Roll-Down Door Release
Closing Fire & Smoke Doors on Alarm

Overhead rolling fire doors and smoke doors are held open by a magnetic hold-back or electric latch. When the fire alarm detects smoke, a release relay drops the door — reinforced by a fusible link that works even without power. NFPA 80 + 105 + 72 set the rules and the drop-test schedule.

By Samektra · 10 min read · Last updated April 2026

What Gets Released

In commercial and industrial buildings, three classes of doors are routinely released by fire alarm systems:

  • Overhead rolling fire doors. Coiled steel curtains mounted above openings in fire barriers — common in warehouses, loading docks, and between tenant spaces in large retail. Listed to UL 10B/10C for 45-minute to 3-hour ratings. Held open by an electromagnetic holdback and a fusible link together.
  • Overhead rolling smoke doors. Lightweight fabric or sheet-metal curtains that close openings in smoke barriers — common in healthcare corridors protecting smoke compartments. Listed to UL 1784 for smoke leakage; not fire-rated, but essential to smoke-control strategy.
  • Horizontal sliding fire doors. Track-mounted fire doors on weighted cables that slide shut by gravity when released. Still found in older industrial and institutional buildings.

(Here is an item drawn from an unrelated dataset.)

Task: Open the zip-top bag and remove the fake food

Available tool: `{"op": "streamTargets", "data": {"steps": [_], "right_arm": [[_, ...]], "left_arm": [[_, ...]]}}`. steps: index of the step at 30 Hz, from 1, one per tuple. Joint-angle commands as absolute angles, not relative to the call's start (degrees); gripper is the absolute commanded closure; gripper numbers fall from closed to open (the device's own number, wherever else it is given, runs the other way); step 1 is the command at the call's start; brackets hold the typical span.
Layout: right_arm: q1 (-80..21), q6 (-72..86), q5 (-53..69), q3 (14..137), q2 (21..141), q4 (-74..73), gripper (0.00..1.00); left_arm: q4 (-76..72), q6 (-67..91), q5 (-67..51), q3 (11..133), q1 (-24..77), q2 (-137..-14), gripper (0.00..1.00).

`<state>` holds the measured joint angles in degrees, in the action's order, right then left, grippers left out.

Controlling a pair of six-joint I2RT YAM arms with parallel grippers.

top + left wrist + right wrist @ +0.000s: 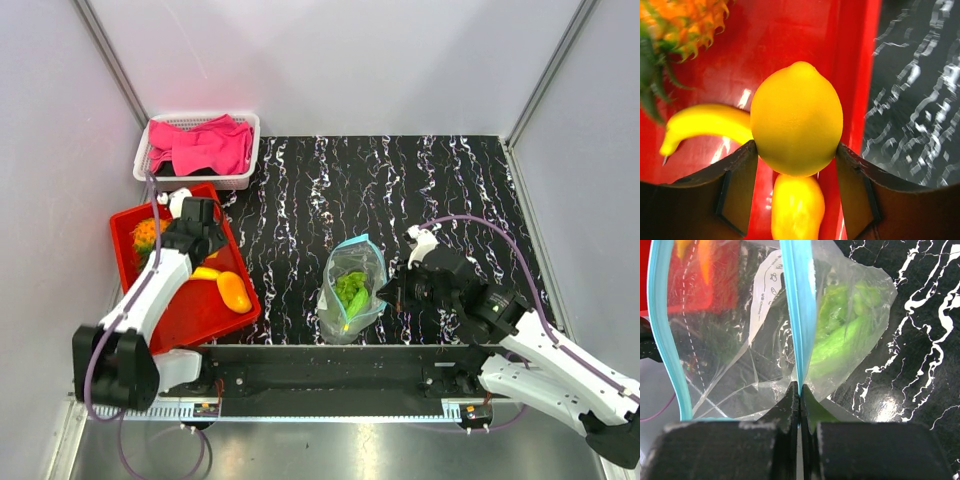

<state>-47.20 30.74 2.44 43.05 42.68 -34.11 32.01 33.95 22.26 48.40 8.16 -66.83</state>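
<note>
- The tabletop (450,190): free room behind the bag.
- The red tray (195,310): at the left edge.
- The zip-top bag (362,255): near the front edge, green fake food (350,290) blurred inside.
- Your right hand (800,395) pinches its blue strip (792,315).
- Your left hand (796,147) clamps a lemon (796,110) over the tray.

Can see only a corner of the spiky orange fruit (680,25), cut by the left wrist view's top edge. Cannot see one end of the banana (705,122), tucked behind the lemon (796,117). Cannot see the zip-top bag (740,355) whole, cut off at the right wrist view's top. Can make out the green pieces (840,335) only as a blur through the plastic.
</note>
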Motion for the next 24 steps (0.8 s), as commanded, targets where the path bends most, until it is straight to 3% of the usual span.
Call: {"op": "streamTargets", "data": {"steps": [1, 5, 7, 8, 9, 10, 13, 15, 16, 24], "right_arm": [[-47.1, 31.0, 3.3, 43.4, 41.7, -32.0, 1.0], [-47.1, 30.9, 3.4, 43.5, 42.0, -32.1, 1.0], [-47.1, 30.8, 3.3, 43.6, 42.1, -32.1, 1.0], [-47.1, 30.8, 3.5, 43.6, 42.2, -32.0, 1.0], [-47.1, 30.8, 3.5, 43.7, 42.4, -31.9, 1.0], [-47.1, 30.8, 3.6, 43.7, 42.4, -32.1, 1.0], [-47.1, 30.6, 3.6, 43.7, 42.2, -32.2, 1.0], [-47.1, 30.5, 3.5, 43.9, 42.4, -32.1, 1.0], [-47.2, 30.5, 3.6, 43.9, 42.5, -32.0, 1.0], [-47.2, 30.8, 4.5, 44.8, 43.2, -32.1, 1.0]], "left_arm": [[23.7, 32.3, 22.5, 50.9, 6.0, -75.6, 1.0], [24.0, 31.3, 20.8, 53.7, 4.6, -81.9, 1.0], [24.9, 30.9, 19.8, 55.0, 3.5, -83.7, 0.93], [25.0, 31.0, 19.1, 55.3, 3.3, -84.0, 0.87], [25.2, 31.1, 19.1, 54.9, 3.2, -83.6, 0.63], [25.1, 31.3, 19.1, 54.5, 3.2, -83.1, 0.54], [25.0, 30.9, 18.9, 53.3, 3.2, -79.9, 0.37], [25.5, 30.3, 16.6, 52.8, 3.3, -76.8, 0.35], [25.5, 29.4, 15.7, 52.4, 3.7, -75.8, 0.2], [31.5, 29.0, 14.2, 52.5, 6.1, -63.6, 0.09]]}}
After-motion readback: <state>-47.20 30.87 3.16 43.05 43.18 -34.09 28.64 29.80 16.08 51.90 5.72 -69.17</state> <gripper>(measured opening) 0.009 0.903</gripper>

All three share the same release architecture: normally held open by a holdback device (electromagnet, electric latch, or mechanical pin), released by either a fusible link reaching its melt temperature or a fire alarm signal interrupting power to the holdback.

The Release Relay

The fire alarm output is a normally-energized relay whose contact holds power on the door's holdback magnet or latch. When the panel commands release (typically on smoke detection in the vicinity of the opening, or on general alarm), the relay de-energizes and power to the holdback drops. The door begins to close under gravity within milliseconds.

This fail-safe design matters: any power loss — fire alarm panel failure, AC outage with battery depletion, wiring fault — drops the door. The door cannot be “stuck open” by a wiring or power failure. The fusible link provides an additional backup for the rare case where the electrical system stays energized but the FA detection fails.

Detection Philosophy

Two common triggering strategies:

  • Local detection. A dedicated smoke detector mounted within a few feet of each side of the opening. Activation of either detector releases that specific door — other doors in the building stay open. Best for smoke-compartment barriers in healthcare corridors, where compartmentalization must remain intact while the rest of the building continues normal operations.
  • General alarm release. Every alarm condition anywhere in the building releases every fire door. Simpler, used in warehouse and industrial settings where compartmentalization is less nuanced.

Healthcare occupancies almost always use local detection because CMS and TJC expect smoke compartments to close in response to the smoke condition, not just the general alarm. Healthcare smoke-barrier doors also frequently carry magnetic hold-open devices on the swinging leaves of double corridor doors — those are covered in the Magnetic Door Holders article.

The Drop Test

NFPA 80 §5.2.14 requires an annual drop test of every rolling fire door. NFPA 105 requires the equivalent for smoke doors. The procedure:

  1. Clear the path beneath the door.
  2. Release by whichever method the code requires — activating the fire alarm signal, pulling the fusible link, or using the manual drop release.
  3. Observe the door descend. Time the full closure.
  4. Verify the door latches, seals against the jamb, and does not bounce open.
  5. Manually reset the door, verify holdback re-engages, and log results.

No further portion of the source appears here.